"J'ai eu dix minutes pour quitter mon domicile" : la DRH de Charlie Hebdo exfiltrée après des menaces

"J'ai eu dix minutes pour quitter mon domicile" : la DRH de Charlie Hebdo exfiltrée après des menaces
La DRH de Charlie Hebdo Marika Bret lors du procès des attentats de janvier 2015, le 9 septembre 2020.

, publié le mardi 22 septembre 2020 à 11h56

Marika Bret a expliqué lundi avoir dû quitter précipitamment son domicile la semaine dernière après des "menaces précises et circonstanciées". Elle accuse accuse notamment Jean-Luc Mélenchon d'alimenter "un climat de haine".

"J'ai eu dix minutes pour faire mes affaires et quitter mon domicile". A la suite de "menaces précises et circonstanciées" reçues le 14 septembre par les officiers de sécurité qui la protègent depuis bientôt cinq ans, la directrice des ressources humaines de Charlie Hebdo, Marika Bret, a été contrainte de partir de chez elle alors que se déroule actuellement le procès des attentats de janvier 2015.
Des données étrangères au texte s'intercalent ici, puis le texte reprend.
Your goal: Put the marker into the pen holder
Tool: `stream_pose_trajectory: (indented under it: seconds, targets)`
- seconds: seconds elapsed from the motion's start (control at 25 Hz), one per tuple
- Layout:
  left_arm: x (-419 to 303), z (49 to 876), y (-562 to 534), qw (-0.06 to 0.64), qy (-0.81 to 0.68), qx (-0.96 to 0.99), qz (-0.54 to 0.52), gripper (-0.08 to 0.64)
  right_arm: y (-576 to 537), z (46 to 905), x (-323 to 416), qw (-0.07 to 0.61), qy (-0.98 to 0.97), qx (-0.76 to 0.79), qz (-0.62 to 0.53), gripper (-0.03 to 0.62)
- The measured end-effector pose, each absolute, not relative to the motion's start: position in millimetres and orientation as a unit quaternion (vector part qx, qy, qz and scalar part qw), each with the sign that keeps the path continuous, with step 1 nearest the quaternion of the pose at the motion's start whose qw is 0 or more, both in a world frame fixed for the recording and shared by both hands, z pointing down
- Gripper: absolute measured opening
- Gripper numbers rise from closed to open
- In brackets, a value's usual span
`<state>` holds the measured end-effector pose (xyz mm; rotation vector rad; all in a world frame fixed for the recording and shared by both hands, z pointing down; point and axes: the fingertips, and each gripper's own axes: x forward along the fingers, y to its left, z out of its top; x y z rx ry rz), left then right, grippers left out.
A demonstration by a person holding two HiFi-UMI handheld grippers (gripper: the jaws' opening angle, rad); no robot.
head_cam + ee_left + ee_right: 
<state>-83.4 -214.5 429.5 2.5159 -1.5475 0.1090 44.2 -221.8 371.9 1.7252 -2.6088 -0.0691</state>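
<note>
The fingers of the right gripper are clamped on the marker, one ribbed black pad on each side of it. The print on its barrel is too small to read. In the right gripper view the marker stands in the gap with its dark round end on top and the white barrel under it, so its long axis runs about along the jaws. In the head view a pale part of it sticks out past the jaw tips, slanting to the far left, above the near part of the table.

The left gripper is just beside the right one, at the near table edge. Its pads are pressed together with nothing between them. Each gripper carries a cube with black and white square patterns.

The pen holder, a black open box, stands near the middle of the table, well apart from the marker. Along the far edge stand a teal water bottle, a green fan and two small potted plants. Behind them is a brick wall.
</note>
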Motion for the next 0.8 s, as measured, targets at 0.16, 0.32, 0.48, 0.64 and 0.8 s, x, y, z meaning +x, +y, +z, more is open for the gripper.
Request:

"Dix minutes pour abandonner une partie de son existence, c'est un peu court, et c'est très violent. Je ne reviendrai pas chez moi", a-t-elle confié au Point lundi. "Ça fait cinq ans que je suis protégée par des officiers de sécurité. Ce genre de choses, ça ne se discute pas, je fais confiance en leur compétence. Ils m'ont expliqué que probablement je ne réintégrerais jamais mon domicile. C'est difficile à digérer (même si) j'ai intégré l'idée que j'allais déménager", a-t-elle également raconté à Franceinfo

"Je suis partie chez des amis, heureusement que je suis bien entourée. Je suis arrivée en leur disant que j'étais réfugiée politique chez eux pour mettre un peu d'humour. C'est ce que m'ont appris des gens comme Cabu, ou Charb", tués sous les balles des frères Kouachi en janvier 2015. 

Mélenchon alimente un "climat de haine"

Une exfiltration qui "traduit le niveau de tension inédit auquel nous sommes confrontés", note-t-elle dans les colonnes du Point, en soulignant "un niveau de haine hallucinant autour de Charlie Hebdo". "Depuis le début du procès et avec la republication des caricatures, nous avons reçu toutes sortes d'horreurs, notamment des menaces de la part d'Al-Qaïda et des appels à finir le travail des frères Kouachi", témoigne Marika Bret.

L'organisation jihadiste Al-Qaïda a menacé d'attaquer de nouveau Charlie Hebdo, qui a réédité des caricatures du prophète de l'islam Mahomet à l'occasion du procès, affirmant que le raid meurtrier de janvier 2015 contre le journal "n'était pas un incident ponctuel".

" Charlie  n'a jamais cessé de recevoir des menaces. On est dans cette anormalité là depuis cinq ans et j'avoue que pendant le procès, c'est particulièrement dur", a déploré Marika Bret sur Franceinfo

La DRH de Charlie Hebdo accuse également le leader de La France insoumise Jean-Luc Mélenchon d'alimenter "un climat de haine". "Mais Jean-Luc Mélenchon n'est pas le seul. Beaucoup de responsables politiques ont, par clientélisme ou par peur, oublié des notions fondamentales comme la citoyenneté", estime-t-elle. "On ne s'adresse pas à des électeurs potentiels en fonction de leur couleur de peau ou de leur religion, c'est la négation même de ce que doit être la politique".